Cause 1: Stale Docker DNS cache

Docker's embedded DNS (127.0.0.11) caches the host's upstream DNS servers (ExtServers) at container startup and never refreshes them. When the VPS host's resolv.conf was changed from 100.100.100.100 (MagicDNS) to 127.0.0.1 (AdGuard) during the Mar 12 DNS incident fix, the Uptime Kuma container kept the old MagicDNS upstream.

MagicDNS on the VPS (with accept-dns=false) forwards to the headscale global nameservers:

  1. 100.68.63.168 (Docker VM Pi-hole) — returns LAN IPs unreachable from VPS
  2. 1.1.1.1 (Cloudflare fallback)

This intermittent/broken resolution caused all hostname-based monitors to fail with connection timeouts.

Container: 127.0.0.11 → 100.100.100.100 (MagicDNS, stale)
                    100.68.63.168 (Pi-hole)
                    192.168.0.10 (LAN IP) ← unreachable from VPS
                         TIMEOUT → monitor DOWN

Cause 2: Internal hostnames not in public DNS

After fixing Cause 1, monitors checking *.cronova.dev internal services (vault, jara, taguato, etc.) still failed with ENOTFOUND. These hostnames only exist in headscale extra_records, which are served by MagicDNS to Tailscale clients. The VPS, with accept-dns=false, uses AdGuard → Unbound → root servers for DNS — a fully public resolution path that has no knowledge of internal records.

Container: 127.0.0.11 → 127.0.0.1 (AdGuard, correct)
                    Unbound → root servers
                    vault.cronova.dev → NXDOMAIN (no public record)
                         ENOTFOUND → monitor DOWN

Impact

  • Monitoring gap: ~5 days with zero working monitors. If any service had actually gone down, there would have been no alert via ntfy.
  • False perception: Dashboard showed everything red, making it impossible to distinguish real failures from monitoring failures.
  • No alerting about the monitoring failure itself: Uptime Kuma has no meta-monitoring to detect when its own checks are broken.

Fix Applied

Fix 1: Container restart

docker restart uptime-kuma

Updated ExtServers from stale 100.100.100.100 to current 127.0.0.1 (AdGuard).

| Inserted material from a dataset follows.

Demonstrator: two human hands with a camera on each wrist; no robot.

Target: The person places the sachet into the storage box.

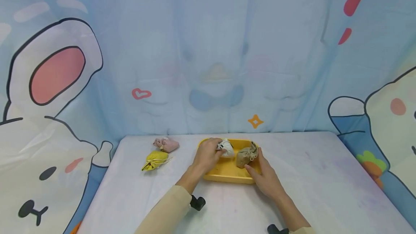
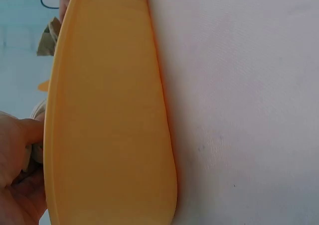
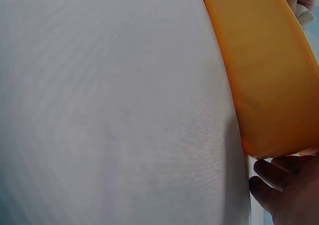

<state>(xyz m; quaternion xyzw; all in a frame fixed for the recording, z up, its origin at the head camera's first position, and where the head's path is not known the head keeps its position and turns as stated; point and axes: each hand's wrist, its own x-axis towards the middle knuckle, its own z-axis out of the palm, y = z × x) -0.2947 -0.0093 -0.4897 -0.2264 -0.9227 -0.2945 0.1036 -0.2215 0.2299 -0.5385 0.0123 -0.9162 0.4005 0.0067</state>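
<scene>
A shallow yellow tray stands on the table. Over its left side, my left hand grips a small white drawstring pouch with dark marks; the palm hides part of it. To the right, inside the tray, sits a khaki drawstring pouch, its gathered top tilted toward the right. My right hand holds the tray's right side, thumb over the rim near the khaki pouch and fingers along the outside. The right wrist view has these fingers curled at the tray's corner.
Left of the tray, a yellow drawstring pouch lies next to a pink one on the white tablecloth. A blue cartoon-print curtain hangs right behind the table's back edge.
</scene>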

Fix 2: AdGuard DNS rewrites

Added 18 DNS rewrites to /var/lib/docker/volumes/adguard-conf/_data/AdGuardHome.yaml matching all headscale extra_records:

Domain Answer (Tailscale IP)

| vault.cronova.dev | 100.68.63.168 | | jara.cronova.dev | 100.68.63.168 | | taguato.cronova.dev | 100.68.63.168 | | auth.cronova.dev | 100.68.63.168 | | yrasema.cronova.dev | 100.68.63.168 | | papa.cronova.dev | 100.68.63.168 | | vera.cronova.dev | 100.68.63.168 | | ysyry.cronova.dev | 100.68.63.168 | | kuatia.cronova.dev | 100.68.63.168 | | mbyja.cronova.dev | 100.68.63.168 | | japysaka.cronova.dev | 100.68.63.168 | | taanga.cronova.dev | 100.68.63.168 | | aoao.cronova.dev | 100.68.63.168 | | aranduka.cronova.dev | 100.68.63.168 | | git.cronova.dev | 100.68.63.168 | | javya.cronova.dev | 100.82.77.97 | | javya-api.cronova.dev | 100.82.77.97 | | tajy.cronova.dev | 100.82.77.97 |

Each rewrite required explicit enabled: true — AdGuard defaults new rewrites to disabled when added via config file.

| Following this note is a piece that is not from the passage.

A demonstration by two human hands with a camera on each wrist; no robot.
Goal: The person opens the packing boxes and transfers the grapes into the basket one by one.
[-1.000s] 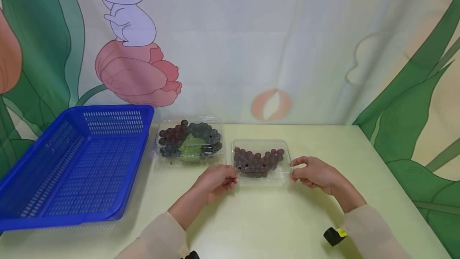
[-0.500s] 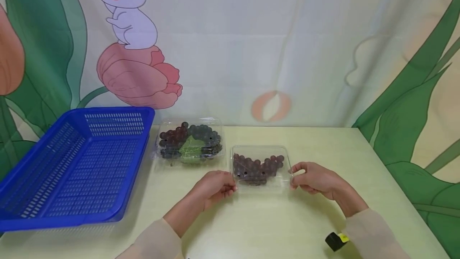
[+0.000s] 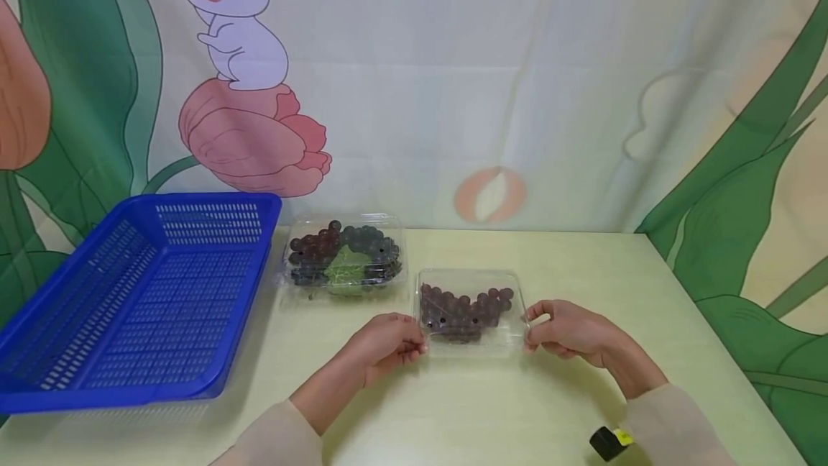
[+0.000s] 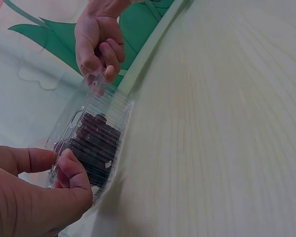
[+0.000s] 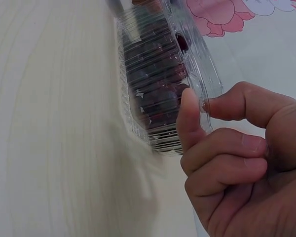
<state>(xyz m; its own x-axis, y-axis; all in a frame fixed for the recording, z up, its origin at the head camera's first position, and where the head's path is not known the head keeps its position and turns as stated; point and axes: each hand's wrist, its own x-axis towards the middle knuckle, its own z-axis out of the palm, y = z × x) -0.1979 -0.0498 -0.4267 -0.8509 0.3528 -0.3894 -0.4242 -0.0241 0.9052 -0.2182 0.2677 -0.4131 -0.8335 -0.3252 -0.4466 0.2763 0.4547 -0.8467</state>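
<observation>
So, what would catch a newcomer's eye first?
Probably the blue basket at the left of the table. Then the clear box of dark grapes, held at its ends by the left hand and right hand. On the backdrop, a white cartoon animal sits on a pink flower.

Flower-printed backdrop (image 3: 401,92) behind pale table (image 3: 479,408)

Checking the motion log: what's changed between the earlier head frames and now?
The clear box of red grapes has slid or been carried slightly toward the person over the table; left hand and right hand moved with it. Both keep holding its sides; nothing newly grasped or released. Unchanged: the mixed-grape box and blue basket, allowing for a slight camera shift.
</observation>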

Remaining DOWN monitors (legitimate)

Monitor Reason Action

| Jellyfin | Container not in current compose up | Pause until when-home deployment | | OPNsense | Offline on Tailscale | Pause — home-only device | | Beryl AX | Not connected | Pause — mobile device | | VPS Pi-hole | Container not started | Pause or remove (replaced by AdGuard) |

Lessons Learned

1. Restart all containers after host DNS changes

Docker's embedded DNS caches upstream servers at startup and never refreshes. Any change to the host's resolv.conf requires restarting containers that depend on DNS resolution.

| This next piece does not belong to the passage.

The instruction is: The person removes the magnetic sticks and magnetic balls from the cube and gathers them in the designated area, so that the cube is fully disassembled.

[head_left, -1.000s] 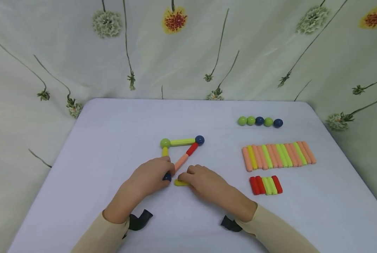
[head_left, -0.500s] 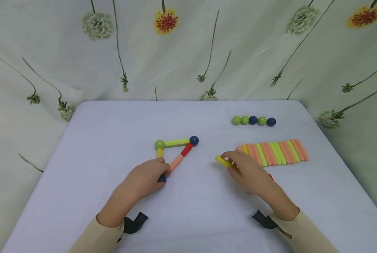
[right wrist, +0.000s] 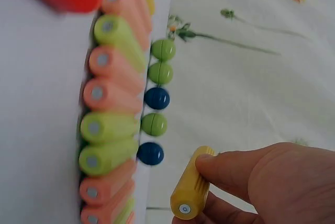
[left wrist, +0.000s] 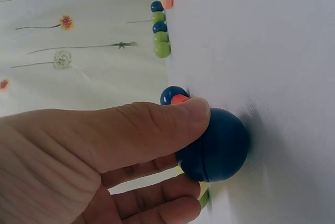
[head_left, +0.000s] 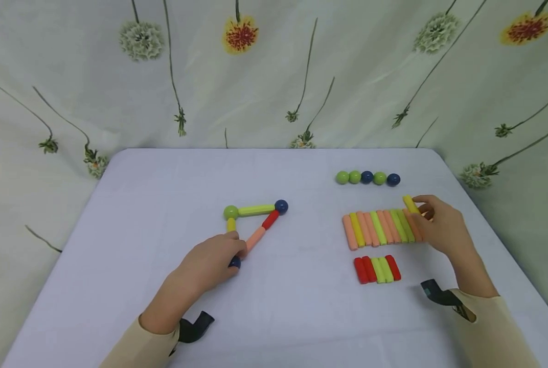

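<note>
My left hand (head_left: 211,260) pinches a dark blue ball (left wrist: 222,145) at the near corner of a flat shape made of magnetic rods and balls. From there a yellow rod (head_left: 231,225), partly hidden by the fingers, runs to a green ball (head_left: 230,212). A lime rod (head_left: 256,210) links that to another blue ball (head_left: 281,206). A red rod (head_left: 271,220) and a pink rod (head_left: 255,239) form the slanting side. Over the right end of the long rod row, my right hand (head_left: 444,225) holds a yellow magnetic rod (right wrist: 192,187) between thumb and fingers.
A row of pink, lime and yellow rods (head_left: 368,229) lies at the right of the white table (head_left: 163,179). Nearer are several short red and lime rods (head_left: 379,270). Green and blue balls (head_left: 367,177) line up farther back, before a flowered cloth (head_left: 265,76).
My right hand has carried the yellow rod from beside the left hand, rightward and away, to the far end of the rod row. My left hand stays at the blue ball.
</note>
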Tool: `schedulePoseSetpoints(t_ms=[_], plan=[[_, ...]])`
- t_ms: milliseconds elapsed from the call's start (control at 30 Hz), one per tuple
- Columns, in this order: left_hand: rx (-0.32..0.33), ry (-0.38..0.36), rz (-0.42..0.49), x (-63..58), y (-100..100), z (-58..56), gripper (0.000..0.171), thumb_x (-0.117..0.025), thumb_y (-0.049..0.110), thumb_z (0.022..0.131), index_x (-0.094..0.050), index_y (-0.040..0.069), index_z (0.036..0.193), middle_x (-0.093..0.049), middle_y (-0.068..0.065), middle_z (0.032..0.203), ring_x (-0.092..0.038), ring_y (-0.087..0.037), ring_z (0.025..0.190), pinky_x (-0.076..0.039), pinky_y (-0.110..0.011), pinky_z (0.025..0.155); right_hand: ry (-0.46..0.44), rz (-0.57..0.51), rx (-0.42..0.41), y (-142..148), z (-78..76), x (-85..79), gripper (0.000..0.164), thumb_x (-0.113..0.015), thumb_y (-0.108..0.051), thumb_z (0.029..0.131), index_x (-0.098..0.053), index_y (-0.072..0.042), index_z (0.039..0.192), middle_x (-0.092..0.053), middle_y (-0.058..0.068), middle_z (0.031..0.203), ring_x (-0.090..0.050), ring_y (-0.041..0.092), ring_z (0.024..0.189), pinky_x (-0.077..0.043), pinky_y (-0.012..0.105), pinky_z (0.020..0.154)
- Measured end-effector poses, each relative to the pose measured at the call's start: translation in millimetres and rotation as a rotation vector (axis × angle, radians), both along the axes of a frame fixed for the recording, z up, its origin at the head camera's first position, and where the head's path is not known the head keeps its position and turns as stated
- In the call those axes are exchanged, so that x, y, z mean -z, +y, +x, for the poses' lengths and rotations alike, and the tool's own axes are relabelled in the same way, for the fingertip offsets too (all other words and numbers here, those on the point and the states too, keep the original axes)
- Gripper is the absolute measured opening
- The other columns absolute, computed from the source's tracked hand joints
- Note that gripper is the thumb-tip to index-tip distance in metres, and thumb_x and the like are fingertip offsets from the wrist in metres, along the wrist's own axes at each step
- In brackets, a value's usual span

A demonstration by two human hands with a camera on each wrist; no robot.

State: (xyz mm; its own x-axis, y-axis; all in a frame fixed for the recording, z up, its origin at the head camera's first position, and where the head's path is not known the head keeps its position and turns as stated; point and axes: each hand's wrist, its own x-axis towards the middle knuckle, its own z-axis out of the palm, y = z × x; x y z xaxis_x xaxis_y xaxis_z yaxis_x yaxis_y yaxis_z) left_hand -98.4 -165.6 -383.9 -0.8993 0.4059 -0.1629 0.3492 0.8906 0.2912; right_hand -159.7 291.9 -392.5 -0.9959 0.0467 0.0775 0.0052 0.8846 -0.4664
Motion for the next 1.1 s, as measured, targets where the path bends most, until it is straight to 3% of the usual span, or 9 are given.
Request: schedulePoseSetpoints(t_ms=[233, 433, 733, 1100], plan=[[-0.002, 0.0, -0.007, -0.9, 1, 0.9, 0.022, -0.082, 0.008, 0.077, -0.07, 0.013, 0.095, -0.055, 0.005, 0.088, -0.053, -0.012, 0.076, -0.048, -0.029, 0.071, -0.1, -0.014, 0.161, 59, -15.0, 15.3, 0.052, -0.052, -0.027, 0.098, -0.043, 0.004, 0.138, -0.05, 0.033, 0.122, -0.051, 0.047, 0.101, -0.052, 0.047, 0.064], [-0.004, -0.004, -0.014, -1.0, 1, 0.6, 0.023, -0.082, 0.009, 0.078, -0.07, 0.013, 0.096, -0.055, 0.005, 0.088, -0.053, -0.012, 0.076, -0.048, -0.028, 0.07, -0.188, 0.012, 0.187, 84, -20.0, 28.6, 0.048, -0.05, -0.021, 0.097, -0.044, 0.007, 0.135, -0.049, 0.034, 0.123, -0.051, 0.047, 0.101, -0.049, 0.043, 0.063], [-0.008, -0.009, -0.004, -2.0, 2, 0.0, 0.023, -0.082, 0.009, 0.077, -0.07, 0.013, 0.097, -0.056, 0.004, 0.089, -0.052, -0.013, 0.076, -0.049, -0.029, 0.071, -0.191, -0.014, 0.184, 85, -19.9, 34.6, 0.051, -0.048, -0.034, 0.1, -0.049, 0.007, 0.13, -0.05, 0.032, 0.118, -0.051, 0.041, 0.095, -0.044, 0.033, 0.06], [-0.008, -0.027, -0.007, -1.9, 3, -1.1, 0.023, -0.082, 0.009, 0.078, -0.07, 0.012, 0.098, -0.056, 0.003, 0.09, -0.053, -0.014, 0.078, -0.05, -0.03, 0.073, -0.177, -0.005, 0.145, 61, -21.6, 33.8, 0.053, -0.052, -0.034, 0.097, -0.049, 0.009, 0.128, -0.053, 0.032, 0.116, -0.053, 0.042, 0.095, -0.047, 0.041, 0.065]])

Action: Add to the DNS change checklist:

# After any change to /etc/resolv.conf or DNS infrastructure:
docker restart $(docker ps -q)  # or at minimum, restart monitoring containers

This gotcha was already documented in memory (networking-notes.md) but was not applied during the Mar 12 DNS incident fix because only the directly-affected containers (headscale, caddy, adguard) were restarted.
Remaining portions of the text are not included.